* What you are asked to do
Please give all of the data again, character for character, and drop the pictures.

Start of Source material

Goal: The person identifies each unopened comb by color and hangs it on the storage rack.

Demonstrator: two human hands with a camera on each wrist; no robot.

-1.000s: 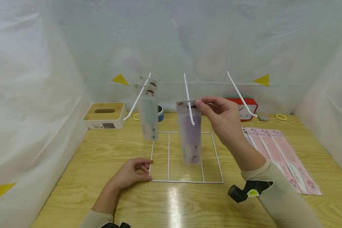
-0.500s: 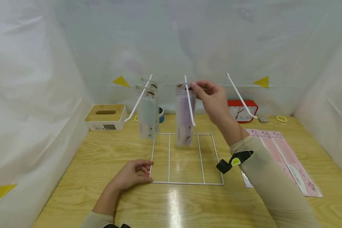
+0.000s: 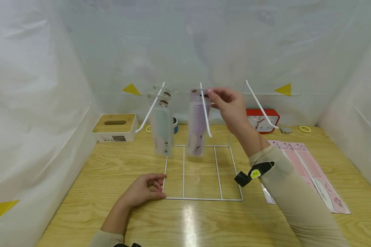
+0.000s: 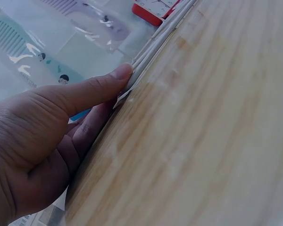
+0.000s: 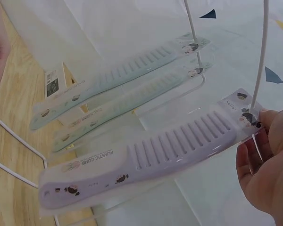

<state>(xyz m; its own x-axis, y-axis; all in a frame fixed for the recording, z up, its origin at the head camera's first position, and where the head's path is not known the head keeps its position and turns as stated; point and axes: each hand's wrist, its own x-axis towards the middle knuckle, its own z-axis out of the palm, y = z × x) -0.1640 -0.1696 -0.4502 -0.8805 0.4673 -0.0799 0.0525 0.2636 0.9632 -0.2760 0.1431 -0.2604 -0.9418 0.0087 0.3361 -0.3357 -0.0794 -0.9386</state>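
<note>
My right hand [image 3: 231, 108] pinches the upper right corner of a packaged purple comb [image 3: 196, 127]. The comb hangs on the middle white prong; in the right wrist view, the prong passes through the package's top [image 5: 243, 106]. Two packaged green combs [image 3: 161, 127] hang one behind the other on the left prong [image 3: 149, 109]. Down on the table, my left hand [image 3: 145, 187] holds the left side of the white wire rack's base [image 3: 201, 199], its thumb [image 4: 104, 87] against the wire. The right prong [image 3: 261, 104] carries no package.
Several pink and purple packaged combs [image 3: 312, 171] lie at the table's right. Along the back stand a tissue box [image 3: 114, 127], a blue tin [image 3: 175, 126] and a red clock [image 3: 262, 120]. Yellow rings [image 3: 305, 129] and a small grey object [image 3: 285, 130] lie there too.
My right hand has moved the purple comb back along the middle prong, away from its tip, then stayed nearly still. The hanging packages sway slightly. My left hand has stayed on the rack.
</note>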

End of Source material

* Expected answer
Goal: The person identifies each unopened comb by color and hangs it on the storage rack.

Demonstrator: two human hands with a camera on each wrist; no robot.

-1.000s: 
-0.500s: 
+0.000s: 
+0.000s: 
+0.000s: 

<state>(xyz m; its own x-axis, y-axis; all in a frame fixed for the recording, z up, its origin at the head camera's first position, and where the head's path is not known the head keeps its position and turns as stated; point and axes: each hand's wrist, its own x-axis towards the middle knuckle, its own z-axis out of the palm, y = z × x) -0.1640 -0.1696 -0.4502 -0.8805 0.4673 -0.0799 0.0525 0.2636 0.9632 -0.2760 0.1431 -0.2604 -0.9418 0.0087 0.3361 -0.3357 -0.0794 -0.9386</state>
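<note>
My right hand [image 3: 231, 108] pinches the upper right corner of a packaged purple comb [image 3: 196, 127]. The comb hangs on the middle white prong; in the right wrist view, the prong passes through the package's top [image 5: 243, 106]. Two packaged green combs [image 3: 161, 127] hang one behind the other on the left prong [image 3: 149, 109]. Down on the table, my left hand [image 3: 145, 187] holds the left side of the white wire rack's base [image 3: 201, 199], its thumb [image 4: 104, 87] against the wire. The right prong [image 3: 261, 104] carries no package.
Several pink and purple packaged combs [image 3: 312, 171] lie at the table's right. Along the back stand a tissue box [image 3: 114, 127], a blue tin [image 3: 175, 126] and a red clock [image 3: 262, 120]. Yellow rings [image 3: 305, 129] and a small grey object [image 3: 285, 130] lie there too.
My right hand has moved the purple comb back along the middle prong, away from its tip, then stayed nearly still. The hanging packages sway slightly. My left hand has stayed on the rack.
</note>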

The answer has been written out completely.